Rent-A-Center Sold For $1.37B

Rent-A-Center‘s decision to sell itself to Vintage Capital comes amid a continuing expansion of so-called “alt lending” options for consumers, which could make it more difficult for the chain to reinvent itself as it becomes a private company under its new ownership.

Vintage Capital affiliate, Vintage Rodeo Parent LLC, said this week it would buy Rent-A-Center for $15 per share  for a total of $801 million  and take it private. Including net debt, the total deal is worth a reported $1.37 billion. The agreement comes after Rent-A-Center rejected a similar $15-per-share deal from Vintage nearly a year ago.

Rent-A-Center operates 2,400 stores in North America but has recently fallen on hard times. To save $65 million annually, the company recently said it would lay off about 250 employees, “about a quarter of its corporate staff,” The Wall Street Journal reported. Rent-A-Center has shuttered about 160 stores over the last 12 months as it faced increased competition from Aaron’s rent-to-own consumers.

Vintage also owns rent-to-own operation Buddy’s Home Furnishings.
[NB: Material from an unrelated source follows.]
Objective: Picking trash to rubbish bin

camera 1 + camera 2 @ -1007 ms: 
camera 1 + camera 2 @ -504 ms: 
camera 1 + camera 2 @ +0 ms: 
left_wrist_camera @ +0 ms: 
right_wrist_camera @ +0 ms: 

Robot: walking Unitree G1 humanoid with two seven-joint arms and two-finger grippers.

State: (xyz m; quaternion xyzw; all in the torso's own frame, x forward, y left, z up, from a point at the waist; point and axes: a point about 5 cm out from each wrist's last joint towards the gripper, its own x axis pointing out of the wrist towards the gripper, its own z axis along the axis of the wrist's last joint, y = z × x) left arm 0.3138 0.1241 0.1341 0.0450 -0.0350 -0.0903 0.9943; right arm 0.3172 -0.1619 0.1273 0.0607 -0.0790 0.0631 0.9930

Brian R. Kahn, managing member and founder of Vintage, said, “We believe that the combination of Rent-A-Center, Buddy’s and Vintage is a compelling opportunity to utilize our resources and expertise to enhance value and create a leader in the rent-to-own industry.”

The number of physical rent-to-own stores have declined in recent years, according to the latest data from Association of Progressive Rental Organizations, which focuses on the rent-to-own industry. It counted some 6,700 rent-to-own stores in the United States in 2016, down from 7,100 in 2014. The home furniture rent-to-own industry also has experience at least small decline in the United States, with annual revenue growth down 1.3 percent between 2013 and 2018, according to research from IBIS World.

“Over the five years to 2018, customers have increasingly purchased furniture due to increasing per capita disposable income,” the firm said. Along with that, “mass merchandisers and warehouse clubs [are competing] with rental companies mostly on smaller items.”

The Rent-A-Center deal and the changes in the overall industry come amid the ongoing rise of lending options for consumers short of cash and purchasing power. For instance, Affirm recently announced it is partnering with various brands and retailers to offer shoppers a simple, no-interest monthly payment option on purchases of any size.

Entrepreneur Max Levchin founded Affirm with the aim of enabling shoppers to make transparent payments over time for purchases up to thousands of dollars, with terms ranging from three to 36 months. Affirm  which already partners with over 1,200 merchants, including fashion brands like Tamara Mellon, Rebecca Minkoff, Paul Evans and Shinola  wants to craft relationships with thousands of additional merchants across all price points.

“After talking to many of our merchant partners, we determined that there’s demand from shoppers to buy with Affirm no matter what they are purchasing, especially in fashion,” said Rob Pfeifer, chief revenue officer at Affirm.

Such expansion activity for alt-lending platforms like Affirm come after a recent industry slowdown in momentum, at least according to an alternative lending timeline from CBI Insights. The firm said, that “2017 saw the highest number of acquisitions, mergers and shutdowns in the sector to date, while a formal crackdown in China aimed to reduce the thousands of players operating in the country’s sector.”

The report also analyzed eight alternative lenders that have gone public since late 2014, finding that “valuations for four of these companies — Lending Club, OnDeck Capital, PPDAI Group, and Qudian — have fallen over 40 percent since their IPOs. However, the others have traded up following their public offerings, and all U.S.-listed shares have outpaced S&P 500 returns over that time.”

Growth in alt-lending is also happening in Latin America, where volumes jumped “by over 200 percent in the completed year 2016,” according to Lending Times. “The industry grew from $110 million to an estimated $342 million.”

Such growth seems like to continue, especially as mainstays like Rent-A-Center struggle to right the ship.